### Task
Write out the data exactly from its first line onward, ending with the line in which "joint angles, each" appears.

### Data extract
BEGIN
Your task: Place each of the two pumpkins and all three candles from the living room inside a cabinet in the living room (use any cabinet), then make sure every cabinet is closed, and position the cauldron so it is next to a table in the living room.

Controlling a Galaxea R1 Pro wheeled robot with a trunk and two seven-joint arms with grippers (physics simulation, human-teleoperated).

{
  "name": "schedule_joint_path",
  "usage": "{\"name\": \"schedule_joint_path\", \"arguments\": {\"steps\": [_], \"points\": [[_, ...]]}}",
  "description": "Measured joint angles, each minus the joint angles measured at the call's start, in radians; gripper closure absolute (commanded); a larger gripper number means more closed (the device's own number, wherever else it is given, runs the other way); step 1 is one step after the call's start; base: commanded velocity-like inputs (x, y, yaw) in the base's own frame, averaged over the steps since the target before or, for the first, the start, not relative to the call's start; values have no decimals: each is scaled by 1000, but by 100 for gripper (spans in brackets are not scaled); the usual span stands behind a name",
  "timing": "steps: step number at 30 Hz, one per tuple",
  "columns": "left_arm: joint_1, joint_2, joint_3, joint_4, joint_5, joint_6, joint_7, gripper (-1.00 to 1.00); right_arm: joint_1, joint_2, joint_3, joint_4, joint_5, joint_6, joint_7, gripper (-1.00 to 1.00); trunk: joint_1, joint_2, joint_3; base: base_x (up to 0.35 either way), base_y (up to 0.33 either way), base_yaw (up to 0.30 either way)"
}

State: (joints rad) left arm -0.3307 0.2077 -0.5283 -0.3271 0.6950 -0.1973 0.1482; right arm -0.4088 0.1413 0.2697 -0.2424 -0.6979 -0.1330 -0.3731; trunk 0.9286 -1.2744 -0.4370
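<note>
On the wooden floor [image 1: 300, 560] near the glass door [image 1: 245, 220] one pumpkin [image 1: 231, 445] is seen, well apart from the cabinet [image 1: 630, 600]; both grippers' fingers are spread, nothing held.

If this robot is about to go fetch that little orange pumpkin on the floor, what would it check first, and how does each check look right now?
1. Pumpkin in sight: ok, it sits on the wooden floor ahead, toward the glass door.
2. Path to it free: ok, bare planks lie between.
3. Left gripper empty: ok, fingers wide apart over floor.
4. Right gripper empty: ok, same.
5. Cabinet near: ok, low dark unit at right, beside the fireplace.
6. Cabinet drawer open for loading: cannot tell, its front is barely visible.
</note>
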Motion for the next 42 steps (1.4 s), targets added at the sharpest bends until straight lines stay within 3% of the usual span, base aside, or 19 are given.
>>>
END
### Answer for this exercise
Your task: Place each of the two pumpkins and all three candles from the living room inside a cabinet in the living room (use any cabinet), then make sure every cabinet is closed, and position the cauldron so it is next to a table in the living room.

Controlling a Galaxea R1 Pro wheeled robot with a trunk and two seven-joint arms with grippers (physics simulation, human-teleoperated).

{
  "name": "schedule_joint_path",
  "usage": "{\"name\": \"schedule_joint_path\", \"arguments\": {\"steps\": [_], \"points\": [[_, ...]]}}",
  "description": "Measured joint angles, each minus the joint angles measured at the call's start, in radians; gripper closure absolute (commanded); a larger gripper number means more closed (the device's own number, wherever else it is given, runs the other way); step 1 is one step after the call's start; base: commanded velocity-like inputs (x, y, yaw) in the base's own frame, averaged over the steps since the target before or, for the first, the start, not relative to the call's start; values have no decimals: each is scaled by 1000, but by 100 for gripper (spans in brackets are not scaled); the usual span stands behind a name",

Above is the complete output.